= What the exercise asks =
Going line by line through the records below, count those with the word "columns" and give only the count.

-- Input data follows --

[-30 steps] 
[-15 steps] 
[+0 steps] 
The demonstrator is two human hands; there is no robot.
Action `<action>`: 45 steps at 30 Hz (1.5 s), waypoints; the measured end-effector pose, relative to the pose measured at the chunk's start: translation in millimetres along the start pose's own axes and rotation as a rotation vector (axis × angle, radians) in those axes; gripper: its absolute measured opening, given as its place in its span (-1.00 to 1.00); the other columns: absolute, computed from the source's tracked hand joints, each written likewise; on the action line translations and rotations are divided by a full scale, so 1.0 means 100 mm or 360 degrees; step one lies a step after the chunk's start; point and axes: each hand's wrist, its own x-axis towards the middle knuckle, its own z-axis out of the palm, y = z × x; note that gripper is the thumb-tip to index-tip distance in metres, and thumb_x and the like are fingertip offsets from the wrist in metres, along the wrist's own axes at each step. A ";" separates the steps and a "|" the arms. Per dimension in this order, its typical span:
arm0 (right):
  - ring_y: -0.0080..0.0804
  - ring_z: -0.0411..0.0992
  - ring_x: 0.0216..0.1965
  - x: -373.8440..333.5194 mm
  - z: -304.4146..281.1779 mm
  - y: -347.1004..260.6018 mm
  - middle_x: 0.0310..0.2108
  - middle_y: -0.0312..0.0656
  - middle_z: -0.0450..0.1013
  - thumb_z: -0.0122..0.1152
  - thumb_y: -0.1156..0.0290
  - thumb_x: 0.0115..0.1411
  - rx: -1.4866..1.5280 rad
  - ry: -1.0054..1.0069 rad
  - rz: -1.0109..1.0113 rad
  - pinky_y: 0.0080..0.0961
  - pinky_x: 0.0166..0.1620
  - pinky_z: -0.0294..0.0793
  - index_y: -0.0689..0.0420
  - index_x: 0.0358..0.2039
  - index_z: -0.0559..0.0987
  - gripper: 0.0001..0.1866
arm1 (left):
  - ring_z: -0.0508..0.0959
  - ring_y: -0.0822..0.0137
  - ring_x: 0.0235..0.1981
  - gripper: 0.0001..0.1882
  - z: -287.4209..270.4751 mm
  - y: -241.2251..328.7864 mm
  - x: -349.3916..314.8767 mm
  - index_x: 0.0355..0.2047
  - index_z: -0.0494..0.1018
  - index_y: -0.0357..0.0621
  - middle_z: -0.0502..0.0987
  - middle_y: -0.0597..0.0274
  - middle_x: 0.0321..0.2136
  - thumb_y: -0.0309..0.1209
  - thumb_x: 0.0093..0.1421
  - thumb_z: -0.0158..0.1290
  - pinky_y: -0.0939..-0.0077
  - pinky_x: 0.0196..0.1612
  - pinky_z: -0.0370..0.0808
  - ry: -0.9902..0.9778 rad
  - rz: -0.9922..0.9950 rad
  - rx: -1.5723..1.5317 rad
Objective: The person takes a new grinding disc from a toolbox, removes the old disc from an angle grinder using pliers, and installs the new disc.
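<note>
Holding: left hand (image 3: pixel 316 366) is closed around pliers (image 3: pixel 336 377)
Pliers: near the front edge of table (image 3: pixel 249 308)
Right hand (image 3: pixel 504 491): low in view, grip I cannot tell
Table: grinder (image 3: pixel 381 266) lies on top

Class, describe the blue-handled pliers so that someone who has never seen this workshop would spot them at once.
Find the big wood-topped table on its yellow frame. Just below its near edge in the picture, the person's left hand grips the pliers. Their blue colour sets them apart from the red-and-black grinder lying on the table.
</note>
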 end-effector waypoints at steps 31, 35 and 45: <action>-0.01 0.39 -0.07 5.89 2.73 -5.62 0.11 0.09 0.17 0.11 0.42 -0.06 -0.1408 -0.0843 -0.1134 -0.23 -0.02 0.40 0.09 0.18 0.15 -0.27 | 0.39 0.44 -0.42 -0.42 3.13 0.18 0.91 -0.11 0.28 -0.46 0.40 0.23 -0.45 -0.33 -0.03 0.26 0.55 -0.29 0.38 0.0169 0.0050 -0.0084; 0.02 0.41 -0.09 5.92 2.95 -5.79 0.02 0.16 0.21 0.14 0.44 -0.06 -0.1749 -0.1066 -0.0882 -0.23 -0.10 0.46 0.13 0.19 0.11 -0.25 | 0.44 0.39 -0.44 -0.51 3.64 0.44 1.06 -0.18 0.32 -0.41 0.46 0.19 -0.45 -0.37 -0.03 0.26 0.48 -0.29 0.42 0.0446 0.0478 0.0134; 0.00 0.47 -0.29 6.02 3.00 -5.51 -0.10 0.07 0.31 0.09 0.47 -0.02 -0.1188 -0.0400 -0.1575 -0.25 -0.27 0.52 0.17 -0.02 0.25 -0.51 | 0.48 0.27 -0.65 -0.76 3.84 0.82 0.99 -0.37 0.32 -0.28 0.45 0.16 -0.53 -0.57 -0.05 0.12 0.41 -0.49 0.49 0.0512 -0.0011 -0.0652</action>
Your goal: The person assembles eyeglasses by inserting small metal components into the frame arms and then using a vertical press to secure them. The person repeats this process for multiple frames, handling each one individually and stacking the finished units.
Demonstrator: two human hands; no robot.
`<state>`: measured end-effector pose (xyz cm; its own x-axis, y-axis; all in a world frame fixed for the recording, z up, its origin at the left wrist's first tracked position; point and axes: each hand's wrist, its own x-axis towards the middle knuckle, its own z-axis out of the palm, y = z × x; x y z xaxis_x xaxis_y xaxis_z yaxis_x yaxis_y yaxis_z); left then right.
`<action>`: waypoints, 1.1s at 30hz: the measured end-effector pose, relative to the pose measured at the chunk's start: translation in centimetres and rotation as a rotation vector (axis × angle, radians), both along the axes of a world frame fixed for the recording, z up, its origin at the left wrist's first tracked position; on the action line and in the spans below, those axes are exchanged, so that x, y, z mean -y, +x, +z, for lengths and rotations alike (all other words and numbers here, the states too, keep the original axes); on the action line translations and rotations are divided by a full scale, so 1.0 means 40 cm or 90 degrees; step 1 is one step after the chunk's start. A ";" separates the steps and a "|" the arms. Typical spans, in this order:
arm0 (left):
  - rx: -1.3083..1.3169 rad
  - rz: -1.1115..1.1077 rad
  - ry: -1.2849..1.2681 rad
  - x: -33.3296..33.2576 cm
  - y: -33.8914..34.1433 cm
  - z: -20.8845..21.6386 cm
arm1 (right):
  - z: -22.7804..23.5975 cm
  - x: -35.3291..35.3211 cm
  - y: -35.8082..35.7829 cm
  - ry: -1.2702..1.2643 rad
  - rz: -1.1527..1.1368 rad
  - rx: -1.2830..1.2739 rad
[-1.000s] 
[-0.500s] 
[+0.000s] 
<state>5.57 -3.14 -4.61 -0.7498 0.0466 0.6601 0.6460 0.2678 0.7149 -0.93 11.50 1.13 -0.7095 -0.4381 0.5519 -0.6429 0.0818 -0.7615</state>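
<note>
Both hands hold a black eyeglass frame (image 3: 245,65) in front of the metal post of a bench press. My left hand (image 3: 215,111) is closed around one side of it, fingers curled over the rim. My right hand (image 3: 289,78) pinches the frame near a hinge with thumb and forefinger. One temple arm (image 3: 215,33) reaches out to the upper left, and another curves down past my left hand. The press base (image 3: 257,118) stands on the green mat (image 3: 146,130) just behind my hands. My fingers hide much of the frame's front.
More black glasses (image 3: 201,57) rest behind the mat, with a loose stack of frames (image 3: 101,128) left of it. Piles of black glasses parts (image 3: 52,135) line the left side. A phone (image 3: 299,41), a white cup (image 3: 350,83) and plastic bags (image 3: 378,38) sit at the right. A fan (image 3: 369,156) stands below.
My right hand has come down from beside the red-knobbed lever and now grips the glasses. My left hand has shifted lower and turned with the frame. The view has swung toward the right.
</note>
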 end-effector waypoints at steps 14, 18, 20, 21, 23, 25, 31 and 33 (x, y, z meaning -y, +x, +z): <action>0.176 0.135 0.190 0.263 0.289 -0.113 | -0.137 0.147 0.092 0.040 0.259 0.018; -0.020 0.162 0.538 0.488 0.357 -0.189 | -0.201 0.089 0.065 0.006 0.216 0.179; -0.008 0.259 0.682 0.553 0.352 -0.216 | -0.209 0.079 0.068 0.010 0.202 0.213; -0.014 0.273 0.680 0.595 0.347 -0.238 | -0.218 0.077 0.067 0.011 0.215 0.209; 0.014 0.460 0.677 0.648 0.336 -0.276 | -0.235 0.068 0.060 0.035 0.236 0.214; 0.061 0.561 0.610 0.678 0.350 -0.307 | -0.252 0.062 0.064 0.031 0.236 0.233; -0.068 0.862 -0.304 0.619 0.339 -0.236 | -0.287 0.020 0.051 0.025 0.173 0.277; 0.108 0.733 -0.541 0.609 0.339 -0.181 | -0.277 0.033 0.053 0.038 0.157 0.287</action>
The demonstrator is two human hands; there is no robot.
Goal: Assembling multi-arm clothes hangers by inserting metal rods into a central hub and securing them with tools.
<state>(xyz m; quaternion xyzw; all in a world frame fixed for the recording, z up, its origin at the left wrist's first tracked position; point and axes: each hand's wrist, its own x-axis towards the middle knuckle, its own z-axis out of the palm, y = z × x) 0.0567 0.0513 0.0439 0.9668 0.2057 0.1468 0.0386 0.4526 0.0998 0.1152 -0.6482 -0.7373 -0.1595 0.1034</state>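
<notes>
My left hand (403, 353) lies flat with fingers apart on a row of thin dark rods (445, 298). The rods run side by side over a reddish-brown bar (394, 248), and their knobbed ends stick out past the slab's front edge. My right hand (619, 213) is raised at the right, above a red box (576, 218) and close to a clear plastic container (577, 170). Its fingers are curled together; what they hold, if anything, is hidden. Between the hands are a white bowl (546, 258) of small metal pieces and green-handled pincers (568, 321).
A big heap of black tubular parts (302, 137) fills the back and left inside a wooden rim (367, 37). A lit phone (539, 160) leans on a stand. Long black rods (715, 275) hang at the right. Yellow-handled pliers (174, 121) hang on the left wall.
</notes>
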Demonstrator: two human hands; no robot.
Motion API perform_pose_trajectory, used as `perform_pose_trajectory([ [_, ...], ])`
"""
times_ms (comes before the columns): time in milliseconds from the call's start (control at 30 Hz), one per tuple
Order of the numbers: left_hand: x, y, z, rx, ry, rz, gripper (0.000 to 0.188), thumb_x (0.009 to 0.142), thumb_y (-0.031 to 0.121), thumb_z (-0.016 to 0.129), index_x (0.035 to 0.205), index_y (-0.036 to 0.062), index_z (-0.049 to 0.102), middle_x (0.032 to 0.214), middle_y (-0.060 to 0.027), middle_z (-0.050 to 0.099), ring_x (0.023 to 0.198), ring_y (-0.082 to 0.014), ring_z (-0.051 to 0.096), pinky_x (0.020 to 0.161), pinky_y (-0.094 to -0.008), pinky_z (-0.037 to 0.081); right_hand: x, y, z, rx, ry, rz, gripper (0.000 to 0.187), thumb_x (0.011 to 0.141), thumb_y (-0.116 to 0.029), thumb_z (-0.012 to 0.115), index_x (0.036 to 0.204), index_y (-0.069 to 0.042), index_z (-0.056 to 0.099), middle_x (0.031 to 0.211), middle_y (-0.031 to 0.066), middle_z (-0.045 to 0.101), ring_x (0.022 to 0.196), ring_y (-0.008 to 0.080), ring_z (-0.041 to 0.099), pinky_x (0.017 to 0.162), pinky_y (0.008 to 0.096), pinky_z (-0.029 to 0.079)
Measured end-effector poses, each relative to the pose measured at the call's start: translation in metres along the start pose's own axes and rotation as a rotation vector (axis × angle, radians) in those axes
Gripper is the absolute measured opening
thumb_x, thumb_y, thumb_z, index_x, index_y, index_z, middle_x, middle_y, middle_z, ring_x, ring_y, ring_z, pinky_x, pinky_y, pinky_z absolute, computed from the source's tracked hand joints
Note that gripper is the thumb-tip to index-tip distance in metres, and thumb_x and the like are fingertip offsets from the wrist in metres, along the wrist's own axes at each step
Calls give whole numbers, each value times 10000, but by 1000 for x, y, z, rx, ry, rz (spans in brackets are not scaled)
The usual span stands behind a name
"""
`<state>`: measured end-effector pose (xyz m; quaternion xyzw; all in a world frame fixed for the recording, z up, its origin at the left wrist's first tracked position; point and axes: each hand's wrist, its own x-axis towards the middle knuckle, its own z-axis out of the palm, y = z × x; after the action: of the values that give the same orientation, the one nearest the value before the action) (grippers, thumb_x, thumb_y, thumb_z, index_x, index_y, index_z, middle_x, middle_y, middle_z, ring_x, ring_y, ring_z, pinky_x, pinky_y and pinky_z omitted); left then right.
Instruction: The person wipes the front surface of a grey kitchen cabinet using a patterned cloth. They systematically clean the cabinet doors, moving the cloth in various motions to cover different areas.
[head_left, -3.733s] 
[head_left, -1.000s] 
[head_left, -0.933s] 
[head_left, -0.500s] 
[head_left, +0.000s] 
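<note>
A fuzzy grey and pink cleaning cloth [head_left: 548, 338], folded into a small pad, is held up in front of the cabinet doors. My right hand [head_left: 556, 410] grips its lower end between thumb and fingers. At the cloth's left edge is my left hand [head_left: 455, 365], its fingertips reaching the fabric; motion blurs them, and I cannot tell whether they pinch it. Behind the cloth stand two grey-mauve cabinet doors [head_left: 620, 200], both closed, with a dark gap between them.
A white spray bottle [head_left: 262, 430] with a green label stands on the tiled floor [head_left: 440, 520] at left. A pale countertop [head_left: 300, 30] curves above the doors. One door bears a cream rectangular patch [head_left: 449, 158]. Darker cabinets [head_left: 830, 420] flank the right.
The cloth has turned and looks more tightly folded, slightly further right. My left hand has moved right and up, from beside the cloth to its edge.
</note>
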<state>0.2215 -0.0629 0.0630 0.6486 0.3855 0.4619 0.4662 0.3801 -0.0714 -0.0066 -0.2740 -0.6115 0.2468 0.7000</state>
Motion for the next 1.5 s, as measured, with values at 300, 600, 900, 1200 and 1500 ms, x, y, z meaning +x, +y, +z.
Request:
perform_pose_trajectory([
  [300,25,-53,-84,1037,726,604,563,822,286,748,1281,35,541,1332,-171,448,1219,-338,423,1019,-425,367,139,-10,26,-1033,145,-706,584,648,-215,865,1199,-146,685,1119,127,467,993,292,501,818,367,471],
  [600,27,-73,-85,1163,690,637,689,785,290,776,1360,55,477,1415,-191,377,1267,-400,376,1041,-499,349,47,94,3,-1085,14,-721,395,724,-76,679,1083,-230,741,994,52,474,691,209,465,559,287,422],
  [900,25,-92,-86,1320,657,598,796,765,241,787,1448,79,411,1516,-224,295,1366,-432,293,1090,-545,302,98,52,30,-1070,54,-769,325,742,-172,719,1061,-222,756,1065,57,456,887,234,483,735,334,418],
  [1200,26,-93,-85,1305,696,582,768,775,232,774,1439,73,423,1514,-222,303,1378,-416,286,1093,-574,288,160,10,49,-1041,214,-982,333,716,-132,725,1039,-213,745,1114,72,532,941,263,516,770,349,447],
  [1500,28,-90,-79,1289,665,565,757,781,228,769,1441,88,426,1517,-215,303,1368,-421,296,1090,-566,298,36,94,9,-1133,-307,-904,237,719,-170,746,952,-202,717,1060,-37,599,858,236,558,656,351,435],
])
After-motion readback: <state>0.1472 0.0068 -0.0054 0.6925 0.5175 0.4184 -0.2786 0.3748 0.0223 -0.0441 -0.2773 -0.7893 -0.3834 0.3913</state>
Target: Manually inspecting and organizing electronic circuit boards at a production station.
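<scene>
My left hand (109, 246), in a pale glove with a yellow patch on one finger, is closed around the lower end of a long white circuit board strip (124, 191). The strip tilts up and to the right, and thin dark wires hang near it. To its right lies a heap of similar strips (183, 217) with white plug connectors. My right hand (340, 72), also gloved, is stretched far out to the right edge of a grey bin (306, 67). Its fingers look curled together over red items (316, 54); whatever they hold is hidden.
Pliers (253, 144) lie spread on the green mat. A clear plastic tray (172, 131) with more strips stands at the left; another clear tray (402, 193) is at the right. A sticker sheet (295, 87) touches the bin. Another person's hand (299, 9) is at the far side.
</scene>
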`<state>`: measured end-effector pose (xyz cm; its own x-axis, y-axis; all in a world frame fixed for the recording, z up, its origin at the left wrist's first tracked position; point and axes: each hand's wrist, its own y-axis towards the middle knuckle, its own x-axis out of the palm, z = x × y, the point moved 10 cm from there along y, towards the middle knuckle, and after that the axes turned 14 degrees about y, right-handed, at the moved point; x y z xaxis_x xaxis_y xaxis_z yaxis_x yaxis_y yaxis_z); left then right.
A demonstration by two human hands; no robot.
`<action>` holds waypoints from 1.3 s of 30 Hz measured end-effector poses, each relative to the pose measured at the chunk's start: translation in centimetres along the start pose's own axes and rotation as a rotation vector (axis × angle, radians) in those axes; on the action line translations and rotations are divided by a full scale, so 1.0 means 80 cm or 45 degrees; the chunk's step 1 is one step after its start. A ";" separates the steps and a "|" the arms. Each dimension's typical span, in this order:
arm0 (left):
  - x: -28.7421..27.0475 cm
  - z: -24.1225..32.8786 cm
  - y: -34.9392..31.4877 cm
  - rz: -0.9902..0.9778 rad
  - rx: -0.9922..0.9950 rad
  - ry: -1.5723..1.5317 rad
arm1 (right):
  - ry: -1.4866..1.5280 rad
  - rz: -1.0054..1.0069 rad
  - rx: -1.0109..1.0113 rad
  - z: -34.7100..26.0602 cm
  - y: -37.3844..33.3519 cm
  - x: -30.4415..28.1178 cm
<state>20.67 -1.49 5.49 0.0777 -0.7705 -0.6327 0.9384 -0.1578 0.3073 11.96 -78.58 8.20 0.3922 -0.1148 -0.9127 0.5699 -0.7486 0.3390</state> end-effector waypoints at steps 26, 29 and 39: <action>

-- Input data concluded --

= Solved exercise =
2